■ EXERCISE DETAILS:
A single number is needed: how many lines of the data below contain "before".

= Beginning of Section =

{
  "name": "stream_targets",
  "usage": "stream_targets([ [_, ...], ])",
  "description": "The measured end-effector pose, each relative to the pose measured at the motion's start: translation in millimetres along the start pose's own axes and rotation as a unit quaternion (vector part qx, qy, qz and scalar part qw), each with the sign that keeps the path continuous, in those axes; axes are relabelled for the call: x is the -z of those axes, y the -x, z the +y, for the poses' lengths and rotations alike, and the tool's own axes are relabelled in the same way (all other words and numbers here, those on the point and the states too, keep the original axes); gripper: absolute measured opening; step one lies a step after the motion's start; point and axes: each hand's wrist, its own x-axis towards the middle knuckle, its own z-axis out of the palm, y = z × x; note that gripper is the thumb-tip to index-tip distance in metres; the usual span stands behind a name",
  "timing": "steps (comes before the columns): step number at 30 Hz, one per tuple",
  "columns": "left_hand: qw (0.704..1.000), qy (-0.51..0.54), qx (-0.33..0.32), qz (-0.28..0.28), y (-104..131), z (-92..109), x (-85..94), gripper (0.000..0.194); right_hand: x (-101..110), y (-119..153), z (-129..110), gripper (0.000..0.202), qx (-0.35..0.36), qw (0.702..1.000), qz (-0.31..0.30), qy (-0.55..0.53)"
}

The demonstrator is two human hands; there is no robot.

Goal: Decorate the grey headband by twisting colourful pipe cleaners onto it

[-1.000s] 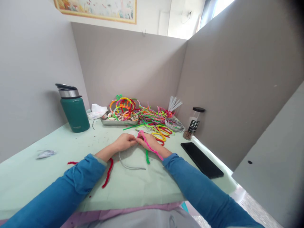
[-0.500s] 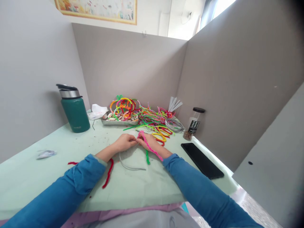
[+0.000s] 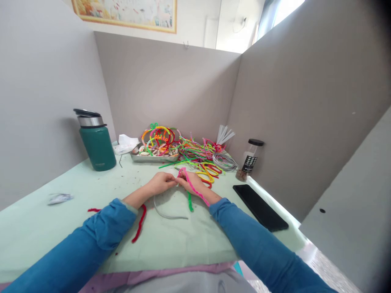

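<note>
My left hand (image 3: 160, 183) is closed in a pinch, its fingertips meeting those of my right hand (image 3: 191, 182). What lies between the fingertips is too small to make out. A pink pipe cleaner (image 3: 195, 190) runs from my right hand's fingers over its back to the wrist. Below that hand a green pipe cleaner piece (image 3: 190, 202) hangs or lies. A thin grey wire (image 3: 166, 215) curves from beneath my left hand onto the table. Beside my left forearm is a red pipe cleaner (image 3: 139, 224).
A metal tray (image 3: 152, 159) holds small pieces, with a colourful looped shape over it. Right of it lie piled pipe cleaners (image 3: 198, 148) and coiled grey wire (image 3: 225, 161). A green bottle (image 3: 98, 146) stands left; a jar (image 3: 249, 160) and black phone (image 3: 259, 207) are right.
</note>
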Motion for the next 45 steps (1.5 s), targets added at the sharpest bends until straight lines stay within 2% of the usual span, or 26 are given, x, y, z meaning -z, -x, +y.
stream_targets([
  [10,0.998,0.063,0.011,-0.019,0.9,-0.6,-0.1,0.037,3.4,2.3,-3.0,0.020,-0.002,1.000,-0.002,-0.029],
  [33,0.995,0.088,0.031,-0.022,5.5,9.5,3.7,0.037,3.4,2.8,-7.2,0.019,-0.002,0.996,-0.017,-0.083],
  [42,0.997,0.071,0.024,-0.018,2.0,2.1,1.0,0.038,5.1,5.2,-10.4,0.019,0.005,0.995,-0.028,-0.096],
  [45,0.996,0.082,0.020,-0.027,2.0,2.2,1.2,0.039,5.2,6.3,-13.0,0.020,0.003,0.997,-0.006,-0.081],
])
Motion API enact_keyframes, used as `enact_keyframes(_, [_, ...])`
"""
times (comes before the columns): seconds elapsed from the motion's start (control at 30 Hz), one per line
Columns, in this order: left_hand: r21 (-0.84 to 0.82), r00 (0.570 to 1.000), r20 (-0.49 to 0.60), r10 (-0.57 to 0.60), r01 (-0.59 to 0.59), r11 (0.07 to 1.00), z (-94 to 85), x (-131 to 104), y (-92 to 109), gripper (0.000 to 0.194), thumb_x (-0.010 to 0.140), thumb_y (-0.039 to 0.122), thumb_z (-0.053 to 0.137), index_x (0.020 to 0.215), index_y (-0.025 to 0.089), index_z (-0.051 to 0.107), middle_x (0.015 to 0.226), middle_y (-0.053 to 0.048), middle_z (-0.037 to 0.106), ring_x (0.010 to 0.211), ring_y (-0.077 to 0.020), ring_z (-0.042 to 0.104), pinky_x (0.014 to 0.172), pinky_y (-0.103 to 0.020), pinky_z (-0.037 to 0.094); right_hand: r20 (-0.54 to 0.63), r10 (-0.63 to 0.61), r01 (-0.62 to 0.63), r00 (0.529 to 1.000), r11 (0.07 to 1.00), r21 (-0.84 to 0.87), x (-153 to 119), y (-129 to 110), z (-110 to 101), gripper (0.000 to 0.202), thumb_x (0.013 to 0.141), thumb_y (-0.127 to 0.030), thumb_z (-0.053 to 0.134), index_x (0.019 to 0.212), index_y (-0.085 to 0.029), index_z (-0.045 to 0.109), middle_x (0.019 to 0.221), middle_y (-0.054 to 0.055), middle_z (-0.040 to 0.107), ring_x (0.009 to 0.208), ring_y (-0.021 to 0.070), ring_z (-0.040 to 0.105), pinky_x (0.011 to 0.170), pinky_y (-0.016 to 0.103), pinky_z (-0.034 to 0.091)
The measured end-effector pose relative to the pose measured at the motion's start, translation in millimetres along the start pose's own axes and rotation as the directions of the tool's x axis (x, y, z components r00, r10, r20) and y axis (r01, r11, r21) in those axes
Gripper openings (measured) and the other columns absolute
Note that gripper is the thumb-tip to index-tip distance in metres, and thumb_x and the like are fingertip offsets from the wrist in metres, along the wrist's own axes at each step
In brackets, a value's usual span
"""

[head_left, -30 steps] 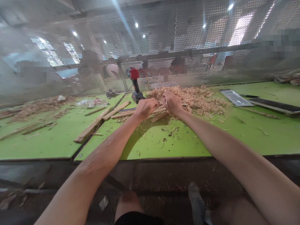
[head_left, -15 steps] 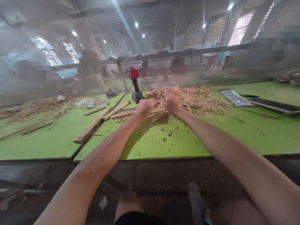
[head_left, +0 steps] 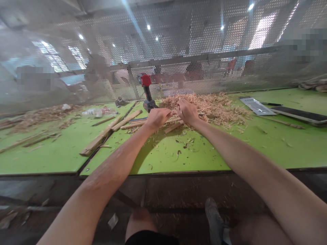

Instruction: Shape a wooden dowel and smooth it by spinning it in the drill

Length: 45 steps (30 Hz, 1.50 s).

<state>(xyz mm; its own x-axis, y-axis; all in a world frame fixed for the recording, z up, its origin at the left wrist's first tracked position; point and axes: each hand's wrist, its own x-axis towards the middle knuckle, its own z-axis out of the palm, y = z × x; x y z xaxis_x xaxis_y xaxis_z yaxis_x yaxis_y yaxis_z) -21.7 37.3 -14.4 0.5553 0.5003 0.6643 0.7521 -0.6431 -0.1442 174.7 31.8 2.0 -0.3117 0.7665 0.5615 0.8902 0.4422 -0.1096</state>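
Note:
My left hand is closed, its fingertips pointing toward my right hand, which is closed as well. Only a small gap separates the two, over the front of a pile of wood shavings. Whatever they grip is hidden by the fingers or too small to make out. Just below them a short wooden piece lies on the green tabletop. A thin wooden stick pokes out to the left of my left hand. Behind that hand stands a red and black cordless drill, upright on its battery.
Wooden strips lie across the table seam at left, near a clear plastic bottle. At right are a silver packet and a phone-like dark slab. A perforated screen rises behind the table, with blurred people beyond.
Almost nothing differs. Both hands keep the same closed pose over the shavings, with only a very slight shift of the left hand.

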Motion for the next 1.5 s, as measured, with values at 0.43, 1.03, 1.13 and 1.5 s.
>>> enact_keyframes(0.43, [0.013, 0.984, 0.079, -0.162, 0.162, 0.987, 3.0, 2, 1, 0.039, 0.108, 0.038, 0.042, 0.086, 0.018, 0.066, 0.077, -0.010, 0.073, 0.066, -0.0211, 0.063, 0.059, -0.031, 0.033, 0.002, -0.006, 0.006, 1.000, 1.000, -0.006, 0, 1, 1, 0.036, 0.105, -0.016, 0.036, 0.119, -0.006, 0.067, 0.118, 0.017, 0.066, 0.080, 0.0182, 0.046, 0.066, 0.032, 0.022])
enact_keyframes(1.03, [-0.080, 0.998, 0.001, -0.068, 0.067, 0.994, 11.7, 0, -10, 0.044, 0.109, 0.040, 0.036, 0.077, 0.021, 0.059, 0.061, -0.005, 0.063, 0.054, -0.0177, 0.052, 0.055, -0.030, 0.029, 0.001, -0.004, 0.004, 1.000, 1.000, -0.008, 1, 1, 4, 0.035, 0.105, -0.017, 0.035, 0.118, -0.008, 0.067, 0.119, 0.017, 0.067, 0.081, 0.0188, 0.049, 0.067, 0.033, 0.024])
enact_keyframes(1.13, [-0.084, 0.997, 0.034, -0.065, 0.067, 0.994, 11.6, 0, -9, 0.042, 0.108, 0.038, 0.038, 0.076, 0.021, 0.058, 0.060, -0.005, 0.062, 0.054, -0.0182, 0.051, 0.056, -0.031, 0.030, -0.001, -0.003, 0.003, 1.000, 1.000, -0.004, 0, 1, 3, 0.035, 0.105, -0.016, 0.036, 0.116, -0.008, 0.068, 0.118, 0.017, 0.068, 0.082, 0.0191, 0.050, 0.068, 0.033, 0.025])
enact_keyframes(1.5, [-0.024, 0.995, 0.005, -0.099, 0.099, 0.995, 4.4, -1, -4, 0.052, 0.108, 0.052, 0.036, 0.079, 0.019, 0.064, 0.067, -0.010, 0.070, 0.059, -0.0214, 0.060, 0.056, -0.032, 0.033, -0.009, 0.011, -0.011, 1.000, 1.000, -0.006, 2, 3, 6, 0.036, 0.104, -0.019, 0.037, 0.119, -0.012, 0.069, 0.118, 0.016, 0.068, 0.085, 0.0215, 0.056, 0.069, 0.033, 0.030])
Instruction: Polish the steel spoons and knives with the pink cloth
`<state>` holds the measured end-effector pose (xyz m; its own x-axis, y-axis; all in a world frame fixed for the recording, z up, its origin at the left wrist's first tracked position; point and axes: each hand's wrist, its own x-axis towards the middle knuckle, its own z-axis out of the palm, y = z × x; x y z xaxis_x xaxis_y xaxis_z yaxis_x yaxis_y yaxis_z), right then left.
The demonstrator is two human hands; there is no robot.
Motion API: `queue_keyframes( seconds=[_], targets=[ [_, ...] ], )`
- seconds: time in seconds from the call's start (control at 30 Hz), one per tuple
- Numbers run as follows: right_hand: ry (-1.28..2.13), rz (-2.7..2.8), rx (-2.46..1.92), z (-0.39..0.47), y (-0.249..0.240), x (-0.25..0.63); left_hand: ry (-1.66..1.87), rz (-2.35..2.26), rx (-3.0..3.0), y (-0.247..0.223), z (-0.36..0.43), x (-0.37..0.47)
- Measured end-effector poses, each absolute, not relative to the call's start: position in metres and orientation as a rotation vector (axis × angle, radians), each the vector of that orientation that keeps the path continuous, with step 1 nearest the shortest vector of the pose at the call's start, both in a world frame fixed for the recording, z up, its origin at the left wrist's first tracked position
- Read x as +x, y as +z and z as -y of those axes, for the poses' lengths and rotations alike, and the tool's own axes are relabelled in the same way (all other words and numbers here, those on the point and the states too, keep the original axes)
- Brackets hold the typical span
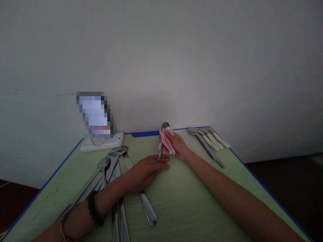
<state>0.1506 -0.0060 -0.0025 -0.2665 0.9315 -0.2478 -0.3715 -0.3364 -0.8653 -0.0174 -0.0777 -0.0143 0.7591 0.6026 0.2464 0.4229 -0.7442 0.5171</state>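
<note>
A metal spoon point(165, 125) is held above the table, its bowl pointing away from me. The fingers of my left hand point(146, 170) are closed around the lower end of its handle. In my right hand point(178, 145) is a pink cloth point(167, 143), folded around the spoon just below the bowl. Under and beside my left forearm lies a loose pile of metal cutlery point(104, 164), partly hidden by the arm. One knife point(148, 208) sticks out from beneath my left hand toward me.
At the back right lie several spoons and forks point(209, 137), some with white handles. A phone point(96, 114) with a blurred screen leans on a white stand point(103, 143) at the back left. The green table point(181, 198) has a blue edge and meets a plain wall point(161, 60).
</note>
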Motion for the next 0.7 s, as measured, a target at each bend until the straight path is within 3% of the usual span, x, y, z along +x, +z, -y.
queue_keyframes(
  seconds=[0.7],
  targets=[
    [1.769,1.002,-0.924,0.0042,-0.0103,0.1507,0.524,-0.821,2.534,-0.0115,0.0791,-0.0153]
  ],
)
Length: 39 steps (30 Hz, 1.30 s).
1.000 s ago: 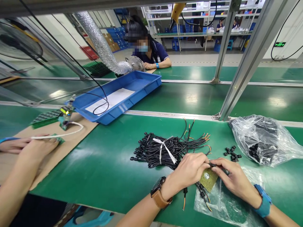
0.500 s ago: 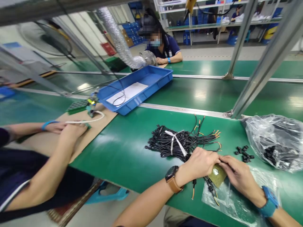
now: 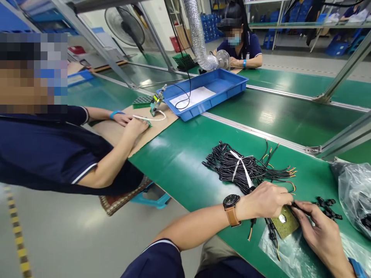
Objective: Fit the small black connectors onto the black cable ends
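Observation:
My left hand [image 3: 267, 200], wearing a watch at the wrist, is closed in a pinch. Its fingertips meet those of my right hand [image 3: 320, 226], which is closed on a small black part [image 3: 295, 205]. What my left fingers grip is hidden. Just below them lies a yellowish-green square pad [image 3: 285, 223] with a hole, on a clear plastic bag [image 3: 291, 253]. Black cable pieces [image 3: 272, 236] with bare coloured ends lie beside the pad. Beyond my left hand rests a bundle of black cables [image 3: 233, 164], bound with a white tie.
Several small black parts [image 3: 327, 208] lie right of my hands, near a large clear bag [image 3: 356, 193]. A blue tray [image 3: 208, 102] stands across the metal rail. A co-worker's hands [image 3: 135, 125] are over cardboard [image 3: 162, 129] at left; another person sits opposite.
The camera view has swung left, so everything sits further right and more of the neighbouring co-worker shows. My hands remain together above the pad, with little visible change in their grip.

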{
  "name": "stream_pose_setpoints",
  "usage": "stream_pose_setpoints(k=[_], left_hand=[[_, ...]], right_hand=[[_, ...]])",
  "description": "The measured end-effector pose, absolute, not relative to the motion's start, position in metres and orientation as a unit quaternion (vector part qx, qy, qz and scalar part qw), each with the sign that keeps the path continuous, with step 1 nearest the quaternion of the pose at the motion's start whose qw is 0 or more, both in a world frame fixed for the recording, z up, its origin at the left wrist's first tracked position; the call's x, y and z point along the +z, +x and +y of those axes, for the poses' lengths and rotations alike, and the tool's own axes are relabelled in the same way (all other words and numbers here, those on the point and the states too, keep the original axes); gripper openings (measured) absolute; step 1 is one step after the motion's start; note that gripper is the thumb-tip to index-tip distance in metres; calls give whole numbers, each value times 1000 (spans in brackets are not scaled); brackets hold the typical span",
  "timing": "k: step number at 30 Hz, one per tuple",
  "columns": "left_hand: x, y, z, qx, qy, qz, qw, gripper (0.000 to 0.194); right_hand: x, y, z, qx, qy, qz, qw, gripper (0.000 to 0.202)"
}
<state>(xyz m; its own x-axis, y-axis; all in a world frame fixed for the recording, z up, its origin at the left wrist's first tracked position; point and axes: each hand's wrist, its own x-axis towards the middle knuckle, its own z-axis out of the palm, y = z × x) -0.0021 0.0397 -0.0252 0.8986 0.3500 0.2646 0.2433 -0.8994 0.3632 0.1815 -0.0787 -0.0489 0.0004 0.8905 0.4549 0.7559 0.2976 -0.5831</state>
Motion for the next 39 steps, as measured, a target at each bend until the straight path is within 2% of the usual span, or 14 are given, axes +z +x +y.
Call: stream_pose_setpoints(k=[6, 10, 14, 19, 32, 39], left_hand=[[-21, -5, 39, 177, 949, 172, 194, 12], [-14, -7, 44, 174, 942, 167, 232, 17], [-10, -8, 49, 185, 916, 187, 304, 8], [-16, -7, 50, 204, 888, 191, 365, 16], [-18, -8, 50, 162, 888, 197, 383, 14], [-11, -11, 54, 144, 897, 210, 362, 15]], right_hand=[[-44, 168, -76, 120, -589, -700, 386, 12], [-39, 168, -73, 132, -586, -701, 384, 13], [-36, 172, -73, 163, -589, -698, 373, 12], [-36, 169, -73, 202, -590, -683, 380, 10], [-37, 164, -67, 237, -582, -683, 373, 16], [-34, 165, -65, 209, -573, -677, 412, 10]])
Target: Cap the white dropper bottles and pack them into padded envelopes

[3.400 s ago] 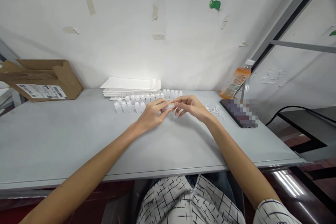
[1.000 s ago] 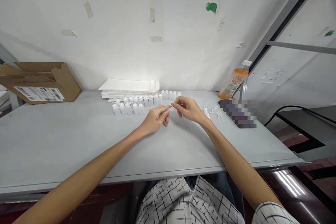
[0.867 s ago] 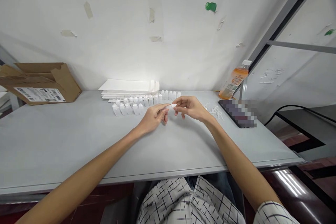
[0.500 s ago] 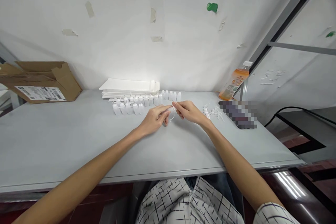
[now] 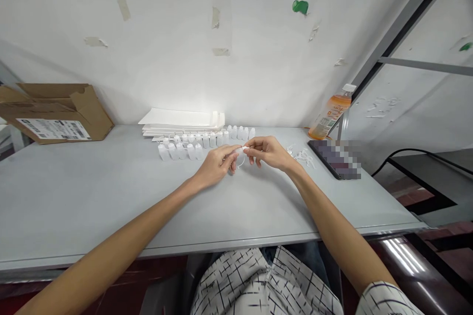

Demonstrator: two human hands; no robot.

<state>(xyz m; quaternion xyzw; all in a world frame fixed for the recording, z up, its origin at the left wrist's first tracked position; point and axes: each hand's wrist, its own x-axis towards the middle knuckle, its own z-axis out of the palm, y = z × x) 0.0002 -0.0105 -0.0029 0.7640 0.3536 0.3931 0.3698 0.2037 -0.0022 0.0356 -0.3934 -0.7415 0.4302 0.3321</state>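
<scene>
My left hand [image 5: 219, 163] is closed, thumb against fingers, on a small white plastic piece [image 5: 244, 148] with a thin curved white strap [image 5: 241, 162] hanging below it. The fingers hide most of it. My right hand [image 5: 269, 151] pinches the same piece from the right between thumb and forefinger, its other fingers curled beneath. Just behind and left of my hands, several small white plastic bottles [image 5: 190, 151] stand upright in rows on the grey table [image 5: 236, 211]. Right of my right hand lies a loose pile of small white pieces with thin straps [image 5: 304, 157].
Flat white cardboard sheets [image 5: 181, 118] are stacked against the wall behind the bottles. An opened brown cardboard box [image 5: 55, 113] stands at the far left. On the right are a drink bottle with orange contents [image 5: 330, 113] and a phone-like dark flat object [image 5: 332, 160], partly pixelated.
My right hand has shifted slightly and its fingers have re-angled, so more of the white piece shows between my fingertips. My left hand stays nearly in place.
</scene>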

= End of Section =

■ TASK OUTPUT:
2